Which sells it short. Take Me Back In Time is one of their most beautiful compositions and a stunning album closer. All Over The Town is an up-tempo blast, wearing their R.E.M. influence proudly. Circles In Stars is like a continuation of Make Another World, but with more developed ideas and a greater canvas to fully come to life.

Talking to the Guardian, Woomble says it is their most overlooked album. It came not long before the band took an extended break, before returning with Everything Ever Written (2015) six years later. That record is mellower still, but one wonders if it would sound as self-assured if it hadn’t been for Post Electric Blues. It is a record packed with ideas, something the band was never short on, but for the first time in a while it sounds like they are broadly on the same page. The creative differences can be artistically fascinating – there are just two years between Warnings/Promises and Make Another World yet they sound like night and day – but the harmony on Post Electric Blues might have been what solidified IDLEWILD’s future as a band. Both 2015’s Everything Ever Written and 2019’s Interview Music have taken them further away from where they started, but they sound as if they are going there together.
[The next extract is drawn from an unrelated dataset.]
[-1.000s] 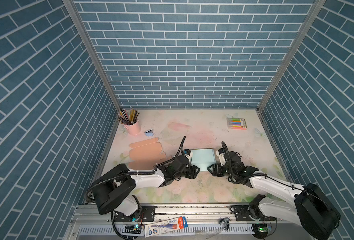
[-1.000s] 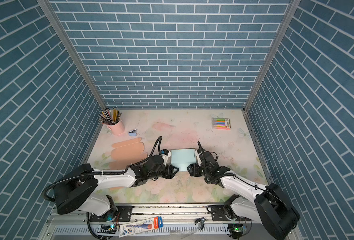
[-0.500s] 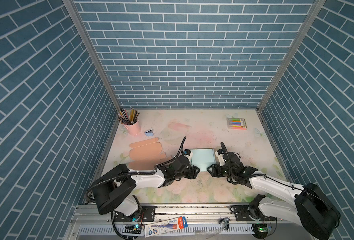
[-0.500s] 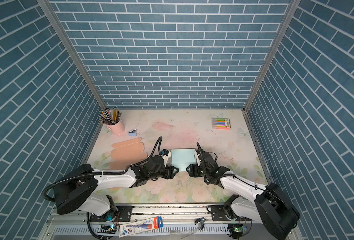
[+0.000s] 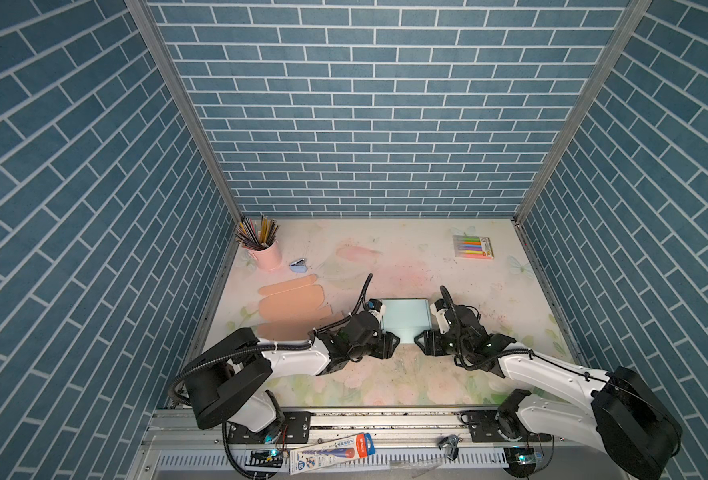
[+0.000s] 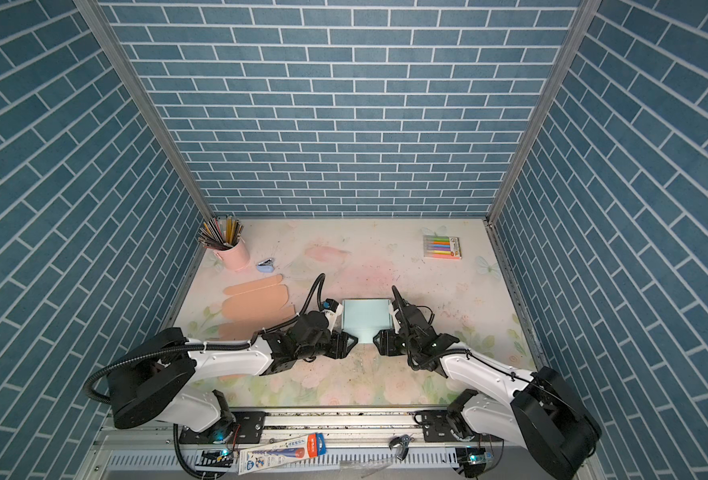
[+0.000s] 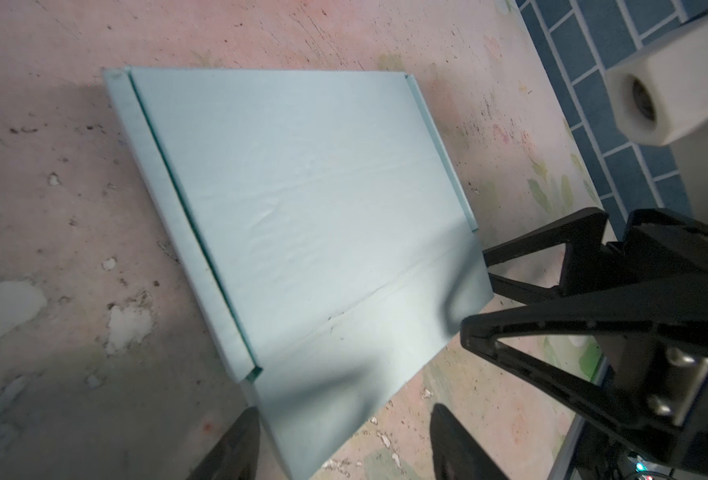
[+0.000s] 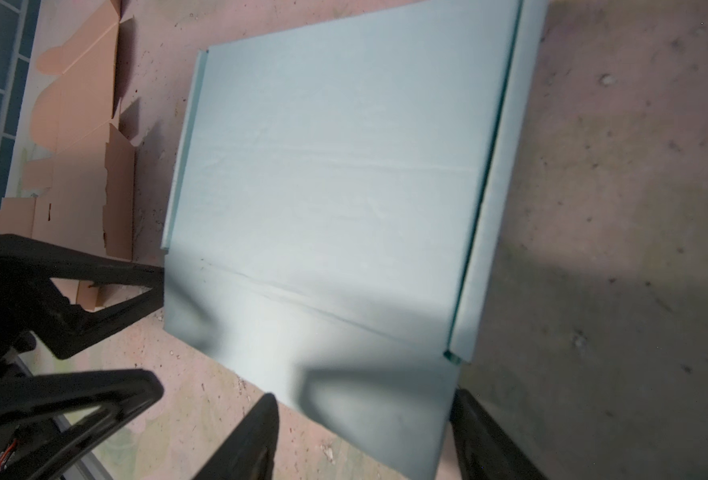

The history books will remember The Remote Part and its commercial success, they will be kind to the critical acclaim of 100 Broken Windows, and they might mention the scrappy beginnings of Captain and Hope Is Important too. Post Electric Blues – hell, everything from the mid-2000s onwards – deserves a place in the conversation. The zeitgeist might not have cared, but those who listen will find an immensely likeable collection of songs from a band quite unlike any other. With some successful anniversary tours over the last few years, including a massive career-spanning set at Edinburgh’s Usher Hall, there is life in IDLEWILD still and an appetite for what they are serving. Don’t overlook the quality they’ve already given us.

Idlewild - Post Electric Blues Artwork

Post Electric Blues was originally released on June 11 2009 via self-release.